14 The Tribunal found that the events of May 1998 in Jakarta were particularly wide spread and brutal, resulting in harm to many Chinese Indonesian individuals whose property was sometimes destroyed before the authorities restored order. There was some speculation that those riots were organised or instigated by one faction of the military, in particular by Lt General Prabowo Subianto, in order to discredit his rival, General Wiranto. However, the Tribunal found that General Prabowo was subsequently dismissed from the army, indicating that his actions did not have the support of the central army command nor the new Habibie government. The Tribunal referred to news reports that indicated that the government continues to take strong action to quell any civil disturbances.

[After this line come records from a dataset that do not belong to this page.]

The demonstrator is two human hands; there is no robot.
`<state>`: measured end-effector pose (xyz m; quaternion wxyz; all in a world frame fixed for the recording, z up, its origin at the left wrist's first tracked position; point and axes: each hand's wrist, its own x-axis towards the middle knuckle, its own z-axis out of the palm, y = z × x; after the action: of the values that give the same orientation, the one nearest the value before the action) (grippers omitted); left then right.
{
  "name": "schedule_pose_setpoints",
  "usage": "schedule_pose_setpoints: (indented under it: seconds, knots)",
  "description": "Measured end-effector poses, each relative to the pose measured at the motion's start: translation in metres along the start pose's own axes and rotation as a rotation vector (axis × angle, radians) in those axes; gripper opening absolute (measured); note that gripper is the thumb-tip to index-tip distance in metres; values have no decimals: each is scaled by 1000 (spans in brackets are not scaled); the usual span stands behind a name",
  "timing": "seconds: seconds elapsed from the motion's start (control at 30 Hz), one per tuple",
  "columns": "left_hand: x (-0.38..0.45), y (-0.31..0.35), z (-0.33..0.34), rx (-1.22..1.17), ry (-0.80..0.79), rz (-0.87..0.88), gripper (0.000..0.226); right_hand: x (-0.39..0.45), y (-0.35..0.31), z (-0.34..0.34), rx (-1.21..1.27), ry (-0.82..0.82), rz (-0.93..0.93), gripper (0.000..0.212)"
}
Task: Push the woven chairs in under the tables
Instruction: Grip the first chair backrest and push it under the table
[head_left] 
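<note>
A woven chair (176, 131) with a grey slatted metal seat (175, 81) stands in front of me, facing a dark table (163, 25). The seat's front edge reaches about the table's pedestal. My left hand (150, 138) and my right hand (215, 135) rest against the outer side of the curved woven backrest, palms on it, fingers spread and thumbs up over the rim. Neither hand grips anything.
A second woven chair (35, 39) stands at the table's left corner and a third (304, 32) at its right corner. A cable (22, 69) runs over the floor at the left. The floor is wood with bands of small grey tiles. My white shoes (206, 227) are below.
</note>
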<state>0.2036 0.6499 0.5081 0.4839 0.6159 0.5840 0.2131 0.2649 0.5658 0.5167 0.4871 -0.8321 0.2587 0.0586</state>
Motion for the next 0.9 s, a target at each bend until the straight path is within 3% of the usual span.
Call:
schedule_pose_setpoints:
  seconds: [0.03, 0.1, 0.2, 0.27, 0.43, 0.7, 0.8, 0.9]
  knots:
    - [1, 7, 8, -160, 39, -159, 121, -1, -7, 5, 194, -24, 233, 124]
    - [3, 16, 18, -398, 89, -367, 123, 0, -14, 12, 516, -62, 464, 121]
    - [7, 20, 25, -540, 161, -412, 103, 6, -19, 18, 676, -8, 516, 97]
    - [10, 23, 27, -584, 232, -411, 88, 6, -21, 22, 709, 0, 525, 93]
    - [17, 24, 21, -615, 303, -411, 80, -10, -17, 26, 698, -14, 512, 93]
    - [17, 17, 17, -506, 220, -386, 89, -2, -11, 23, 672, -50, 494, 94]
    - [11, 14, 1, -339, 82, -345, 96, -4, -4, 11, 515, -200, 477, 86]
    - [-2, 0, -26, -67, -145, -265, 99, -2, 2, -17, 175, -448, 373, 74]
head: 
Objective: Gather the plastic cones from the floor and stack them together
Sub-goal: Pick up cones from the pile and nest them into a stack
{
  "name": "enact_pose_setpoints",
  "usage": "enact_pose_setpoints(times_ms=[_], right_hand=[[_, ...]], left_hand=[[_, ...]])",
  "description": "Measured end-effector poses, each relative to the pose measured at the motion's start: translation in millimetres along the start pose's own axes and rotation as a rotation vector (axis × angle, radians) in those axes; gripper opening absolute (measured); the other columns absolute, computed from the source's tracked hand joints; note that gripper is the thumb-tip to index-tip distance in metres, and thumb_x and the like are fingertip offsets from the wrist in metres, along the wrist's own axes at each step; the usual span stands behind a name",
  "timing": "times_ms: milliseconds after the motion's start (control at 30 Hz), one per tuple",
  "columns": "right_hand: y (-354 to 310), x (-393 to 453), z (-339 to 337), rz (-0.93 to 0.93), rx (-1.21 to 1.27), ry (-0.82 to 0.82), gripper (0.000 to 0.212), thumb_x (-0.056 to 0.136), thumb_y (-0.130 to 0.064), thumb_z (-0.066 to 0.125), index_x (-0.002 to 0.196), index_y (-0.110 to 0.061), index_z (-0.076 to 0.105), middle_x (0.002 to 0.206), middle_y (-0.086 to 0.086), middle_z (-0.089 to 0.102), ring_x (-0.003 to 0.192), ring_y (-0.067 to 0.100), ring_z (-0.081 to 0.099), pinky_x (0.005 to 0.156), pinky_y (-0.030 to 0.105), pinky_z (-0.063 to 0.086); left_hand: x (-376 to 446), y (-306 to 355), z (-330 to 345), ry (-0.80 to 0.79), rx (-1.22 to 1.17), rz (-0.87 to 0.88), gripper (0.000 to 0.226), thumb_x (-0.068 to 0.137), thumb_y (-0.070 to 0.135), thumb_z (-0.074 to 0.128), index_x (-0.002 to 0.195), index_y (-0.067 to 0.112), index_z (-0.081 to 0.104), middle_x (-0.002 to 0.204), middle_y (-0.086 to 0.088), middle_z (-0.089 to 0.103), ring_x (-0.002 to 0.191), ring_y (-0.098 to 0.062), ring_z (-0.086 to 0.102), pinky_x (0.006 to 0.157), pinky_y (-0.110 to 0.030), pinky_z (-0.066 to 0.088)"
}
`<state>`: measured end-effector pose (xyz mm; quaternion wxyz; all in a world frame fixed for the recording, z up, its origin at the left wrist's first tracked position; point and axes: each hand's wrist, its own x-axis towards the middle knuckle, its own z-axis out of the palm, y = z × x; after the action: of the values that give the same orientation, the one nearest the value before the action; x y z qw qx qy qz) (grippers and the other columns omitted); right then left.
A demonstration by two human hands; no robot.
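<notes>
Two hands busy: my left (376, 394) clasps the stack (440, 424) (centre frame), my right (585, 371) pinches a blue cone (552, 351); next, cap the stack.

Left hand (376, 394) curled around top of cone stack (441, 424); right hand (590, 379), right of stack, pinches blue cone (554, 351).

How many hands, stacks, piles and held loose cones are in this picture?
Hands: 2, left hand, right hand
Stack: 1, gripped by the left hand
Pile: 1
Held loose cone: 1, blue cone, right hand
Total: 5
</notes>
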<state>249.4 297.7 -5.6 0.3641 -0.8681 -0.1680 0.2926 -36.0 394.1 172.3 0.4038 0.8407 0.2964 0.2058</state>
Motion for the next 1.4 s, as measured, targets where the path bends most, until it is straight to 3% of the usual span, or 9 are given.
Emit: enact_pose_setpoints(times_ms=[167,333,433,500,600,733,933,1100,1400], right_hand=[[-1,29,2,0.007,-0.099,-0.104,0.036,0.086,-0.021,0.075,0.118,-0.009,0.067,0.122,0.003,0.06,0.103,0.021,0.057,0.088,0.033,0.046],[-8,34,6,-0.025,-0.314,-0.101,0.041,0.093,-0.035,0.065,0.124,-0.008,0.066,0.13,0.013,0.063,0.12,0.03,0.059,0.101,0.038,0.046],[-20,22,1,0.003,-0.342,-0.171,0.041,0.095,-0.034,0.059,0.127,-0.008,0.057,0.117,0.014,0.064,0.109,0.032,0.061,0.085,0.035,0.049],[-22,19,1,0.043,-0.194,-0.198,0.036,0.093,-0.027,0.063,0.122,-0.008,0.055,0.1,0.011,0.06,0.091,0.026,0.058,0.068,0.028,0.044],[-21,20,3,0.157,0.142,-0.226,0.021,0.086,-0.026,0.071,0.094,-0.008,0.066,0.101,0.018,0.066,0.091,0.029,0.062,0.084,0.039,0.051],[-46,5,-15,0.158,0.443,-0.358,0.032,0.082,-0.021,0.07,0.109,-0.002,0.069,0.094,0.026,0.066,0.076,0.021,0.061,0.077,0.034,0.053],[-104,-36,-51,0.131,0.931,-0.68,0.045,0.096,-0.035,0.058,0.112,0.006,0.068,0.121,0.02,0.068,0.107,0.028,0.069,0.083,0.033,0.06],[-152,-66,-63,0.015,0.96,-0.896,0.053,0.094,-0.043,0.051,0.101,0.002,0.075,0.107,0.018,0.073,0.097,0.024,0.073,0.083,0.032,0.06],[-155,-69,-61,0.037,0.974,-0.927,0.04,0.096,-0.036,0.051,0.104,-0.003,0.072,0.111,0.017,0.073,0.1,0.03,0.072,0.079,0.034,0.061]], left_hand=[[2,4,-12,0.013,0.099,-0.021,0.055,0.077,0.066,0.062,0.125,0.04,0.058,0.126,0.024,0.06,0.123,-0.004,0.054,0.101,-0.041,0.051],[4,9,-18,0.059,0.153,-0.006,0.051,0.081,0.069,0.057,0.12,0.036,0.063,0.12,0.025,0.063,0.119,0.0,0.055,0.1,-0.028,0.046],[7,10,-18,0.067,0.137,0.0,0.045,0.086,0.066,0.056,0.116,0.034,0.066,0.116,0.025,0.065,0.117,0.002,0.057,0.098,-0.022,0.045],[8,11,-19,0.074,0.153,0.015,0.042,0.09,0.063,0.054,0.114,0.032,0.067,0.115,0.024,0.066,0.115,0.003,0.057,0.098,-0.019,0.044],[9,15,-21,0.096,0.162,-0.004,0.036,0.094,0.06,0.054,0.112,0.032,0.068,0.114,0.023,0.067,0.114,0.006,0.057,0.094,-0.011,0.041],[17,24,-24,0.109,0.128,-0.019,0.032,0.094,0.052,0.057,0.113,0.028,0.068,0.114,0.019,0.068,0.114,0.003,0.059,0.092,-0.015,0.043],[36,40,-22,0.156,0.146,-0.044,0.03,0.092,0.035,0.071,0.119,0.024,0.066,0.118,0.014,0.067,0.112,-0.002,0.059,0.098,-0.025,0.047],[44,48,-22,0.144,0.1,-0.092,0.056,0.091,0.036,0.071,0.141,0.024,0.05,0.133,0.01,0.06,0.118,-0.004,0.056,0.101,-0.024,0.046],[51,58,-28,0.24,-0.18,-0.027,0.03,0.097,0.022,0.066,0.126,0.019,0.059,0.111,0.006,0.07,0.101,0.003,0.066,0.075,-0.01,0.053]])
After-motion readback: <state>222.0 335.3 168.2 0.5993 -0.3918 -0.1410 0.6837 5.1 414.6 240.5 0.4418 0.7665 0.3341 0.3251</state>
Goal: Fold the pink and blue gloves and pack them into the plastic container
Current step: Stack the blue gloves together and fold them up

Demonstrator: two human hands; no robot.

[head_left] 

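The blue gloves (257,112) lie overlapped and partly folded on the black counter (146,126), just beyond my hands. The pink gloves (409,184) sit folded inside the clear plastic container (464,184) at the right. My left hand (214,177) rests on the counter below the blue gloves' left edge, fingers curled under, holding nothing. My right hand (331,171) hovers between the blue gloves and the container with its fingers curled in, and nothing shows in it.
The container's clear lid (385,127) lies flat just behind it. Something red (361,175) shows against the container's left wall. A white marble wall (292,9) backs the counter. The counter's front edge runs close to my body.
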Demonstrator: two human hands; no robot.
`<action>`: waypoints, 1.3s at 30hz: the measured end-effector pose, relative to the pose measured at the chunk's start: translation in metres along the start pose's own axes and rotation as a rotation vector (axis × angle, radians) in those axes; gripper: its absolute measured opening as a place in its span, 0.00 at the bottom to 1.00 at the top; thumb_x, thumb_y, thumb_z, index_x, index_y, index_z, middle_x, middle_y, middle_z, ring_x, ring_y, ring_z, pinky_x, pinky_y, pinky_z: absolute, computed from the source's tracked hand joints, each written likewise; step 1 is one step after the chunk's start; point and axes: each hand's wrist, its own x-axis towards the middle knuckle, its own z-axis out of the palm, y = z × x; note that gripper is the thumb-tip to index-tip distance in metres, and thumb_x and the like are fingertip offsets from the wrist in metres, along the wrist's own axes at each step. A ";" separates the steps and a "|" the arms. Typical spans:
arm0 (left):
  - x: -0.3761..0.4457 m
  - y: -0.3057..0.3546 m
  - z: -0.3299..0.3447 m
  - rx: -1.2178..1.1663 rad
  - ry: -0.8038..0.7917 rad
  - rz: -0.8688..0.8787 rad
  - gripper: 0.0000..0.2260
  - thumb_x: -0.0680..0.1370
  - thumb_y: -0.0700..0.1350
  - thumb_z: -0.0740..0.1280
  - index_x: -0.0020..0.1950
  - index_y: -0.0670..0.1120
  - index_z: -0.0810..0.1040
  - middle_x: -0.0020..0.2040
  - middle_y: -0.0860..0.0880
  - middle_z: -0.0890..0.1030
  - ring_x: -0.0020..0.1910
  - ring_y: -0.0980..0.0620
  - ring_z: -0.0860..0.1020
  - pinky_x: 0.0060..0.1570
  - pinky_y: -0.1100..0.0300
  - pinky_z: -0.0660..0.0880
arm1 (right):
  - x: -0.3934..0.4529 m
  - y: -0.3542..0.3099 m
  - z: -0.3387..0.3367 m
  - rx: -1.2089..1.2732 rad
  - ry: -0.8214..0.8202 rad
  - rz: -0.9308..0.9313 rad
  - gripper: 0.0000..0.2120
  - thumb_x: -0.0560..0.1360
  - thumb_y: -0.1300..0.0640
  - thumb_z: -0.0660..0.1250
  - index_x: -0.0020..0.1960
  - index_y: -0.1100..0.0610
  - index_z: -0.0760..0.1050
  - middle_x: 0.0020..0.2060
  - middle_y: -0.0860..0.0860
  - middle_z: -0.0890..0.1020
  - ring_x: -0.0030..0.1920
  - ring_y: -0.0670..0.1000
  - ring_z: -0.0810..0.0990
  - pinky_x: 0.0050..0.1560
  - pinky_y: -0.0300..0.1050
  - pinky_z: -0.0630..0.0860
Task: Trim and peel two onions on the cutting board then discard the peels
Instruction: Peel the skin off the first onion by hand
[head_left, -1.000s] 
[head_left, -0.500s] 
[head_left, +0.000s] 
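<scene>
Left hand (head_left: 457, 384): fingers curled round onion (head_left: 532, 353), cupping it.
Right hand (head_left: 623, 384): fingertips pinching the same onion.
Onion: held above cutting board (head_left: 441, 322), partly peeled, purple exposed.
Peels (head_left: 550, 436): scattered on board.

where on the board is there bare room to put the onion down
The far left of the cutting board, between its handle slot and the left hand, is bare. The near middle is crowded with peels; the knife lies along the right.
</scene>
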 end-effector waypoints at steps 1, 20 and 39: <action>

15 The Tribunal found that while the situation in Indonesia remains to a degree unsettled, there have been signs of a lessening in civil unrest and a preparedness of the government to use force to put an end to sectarian conflict. The Tribunal found considerable evidence that the move towards democratisation in Indonesia has been sincere, and that the interests of Indonesia’s Chinese citizens are being actively addressed by the government of President Wahid, and that any developments in Indonesia beyond the foreseeable future must remain in the realm of pure speculation.
16 The Tribunal found that the socio-political situation in Indonesia is not deteriorating and that, for the reasonably foreseeable future, the Indonesian authorities provide adequate protection to Chinese Indonesians in situations of civil disturbance. In the light of the Tribunal’s finding that the chance of the applicant being caught up in ethnic rioting is remote, and that should that occur state protection would be available, the Tribunal found that the applicant's fear of persecution is not well-founded.
THE APPLICANT’S CONTENTIONS
17 In her application, the ground of review relied upon by the applicant was that in s 476(1)(e) of the Migration Act 1958 (Cth). Section 476(1)(e) provides that application may be made to the Court for review of a decision of the Tribunal on, inter alia, the following ground:
“(e) that the decision involved an error of law, being an error involving an incorrect interpretation of the applicable law or an incorrect application of the law to the facts as found by the person who made the decision, whether or not the error appears on the record of the decision.”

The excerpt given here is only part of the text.